## WHAT YOU WILL DO
What you return should match the data word for word, minus the images.
◆ ◆ ◆
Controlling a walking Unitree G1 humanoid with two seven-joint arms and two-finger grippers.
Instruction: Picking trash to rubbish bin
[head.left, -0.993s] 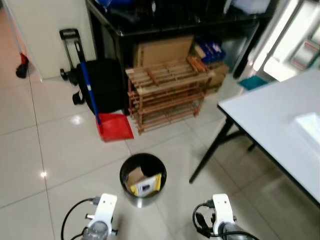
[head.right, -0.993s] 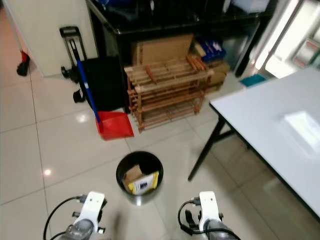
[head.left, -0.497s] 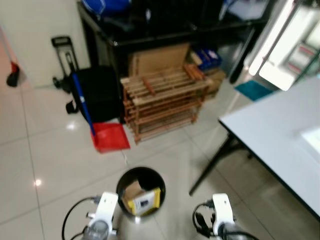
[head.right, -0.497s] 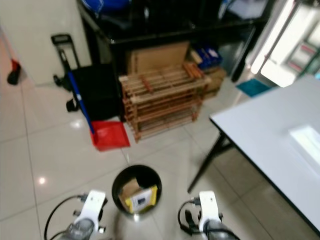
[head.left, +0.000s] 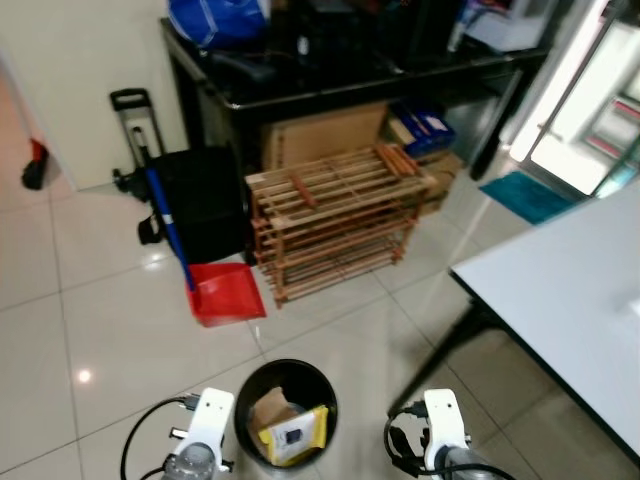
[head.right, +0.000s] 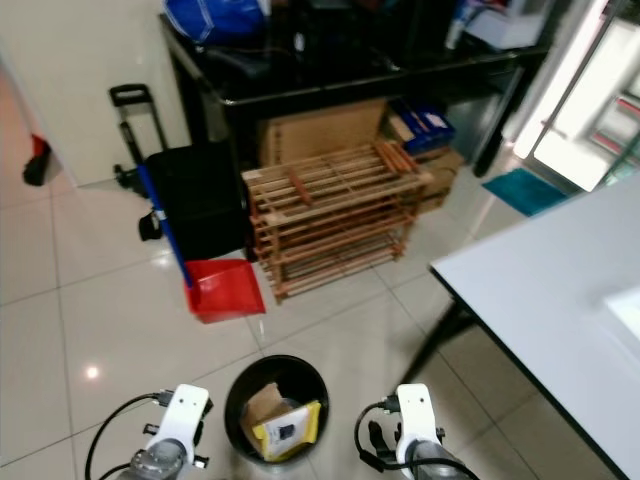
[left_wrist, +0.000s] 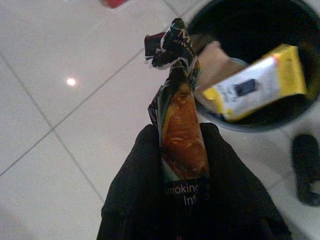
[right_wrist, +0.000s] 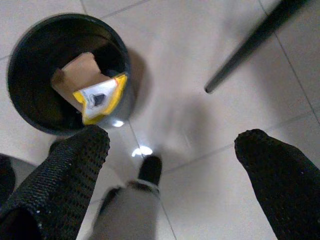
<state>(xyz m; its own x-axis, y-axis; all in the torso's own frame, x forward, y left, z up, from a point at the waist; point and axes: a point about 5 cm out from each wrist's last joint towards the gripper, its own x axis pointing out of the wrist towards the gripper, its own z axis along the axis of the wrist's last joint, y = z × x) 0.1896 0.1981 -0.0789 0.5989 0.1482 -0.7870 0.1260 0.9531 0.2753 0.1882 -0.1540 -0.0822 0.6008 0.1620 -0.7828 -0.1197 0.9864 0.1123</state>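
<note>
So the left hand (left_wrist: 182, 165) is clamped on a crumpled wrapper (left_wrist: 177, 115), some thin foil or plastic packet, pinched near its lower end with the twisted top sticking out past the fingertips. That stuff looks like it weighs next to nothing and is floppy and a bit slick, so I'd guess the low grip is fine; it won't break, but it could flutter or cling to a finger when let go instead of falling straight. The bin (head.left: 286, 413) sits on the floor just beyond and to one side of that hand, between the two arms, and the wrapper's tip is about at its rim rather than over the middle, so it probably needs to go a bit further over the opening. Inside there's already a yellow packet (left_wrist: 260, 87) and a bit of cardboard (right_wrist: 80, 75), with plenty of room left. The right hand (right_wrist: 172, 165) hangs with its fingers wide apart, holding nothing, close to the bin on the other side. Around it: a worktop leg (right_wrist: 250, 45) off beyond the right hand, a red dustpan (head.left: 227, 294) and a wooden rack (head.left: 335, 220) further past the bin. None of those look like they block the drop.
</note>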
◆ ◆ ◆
## RESPONSE
Controlling a walking Unitree G1 humanoid with two seven-joint arms and two-finger grippers.
Instruction: Picking trash to rubbish bin
[head.left, -0.993s] 
[head.right, -0.993s] 
[head.left, -0.497s] 
[head.right, -0.497s] 
[head.left, +0.000s] 
[head.right, +0.000s] 
[left_wrist, +0.000s] 
[right_wrist, +0.000s] 
<state>(xyz m; its own x-axis, y-axis; all in the torso's own frame, x forward, y left, z up, from a point at the waist; point and axes: a point about 5 cm out from each wrist's last joint towards the gripper, its own x axis pointing out of the wrist towards the gripper, its own z axis along the axis of the wrist's last joint, y = z × x) 0.1896 0.1981 -0.0789 0.5989 0.1482 -0.7870 0.1260 0.9531 0.2753 0.1882 -0.1540 -0.0822 0.6008 0.1620 -0.7828 -0.1197 0.9864 0.1123</state>
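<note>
So the left hand (left_wrist: 182, 165) is clamped on a crumpled wrapper (left_wrist: 177, 115), some thin foil or plastic packet, pinched near its lower end with the twisted top sticking out past the fingertips. That stuff looks like it weighs next to nothing and is floppy and a bit slick, so I'd guess the low grip is fine; it won't break, but it could flutter or cling to a finger when let go instead of falling straight. The bin (head.left: 286, 413) sits on the floor just beyond and to one side of that hand, between the two arms, and the wrapper's tip is about at its rim rather than over the middle, so it probably needs to go a bit further over the opening. Inside there's already a yellow packet (left_wrist: 260, 87) and a bit of cardboard (right_wrist: 80, 75), with plenty of room left. The right hand (right_wrist: 172, 165) hangs with its fingers wide apart, holding nothing, close to the bin on the other side. Around it: a worktop leg (right_wrist: 250, 45) off beyond the right hand, a red dustpan (head.left: 227, 294) and a wooden rack (head.left: 335, 220) further past the bin. None of those look like they block the drop.
</note>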

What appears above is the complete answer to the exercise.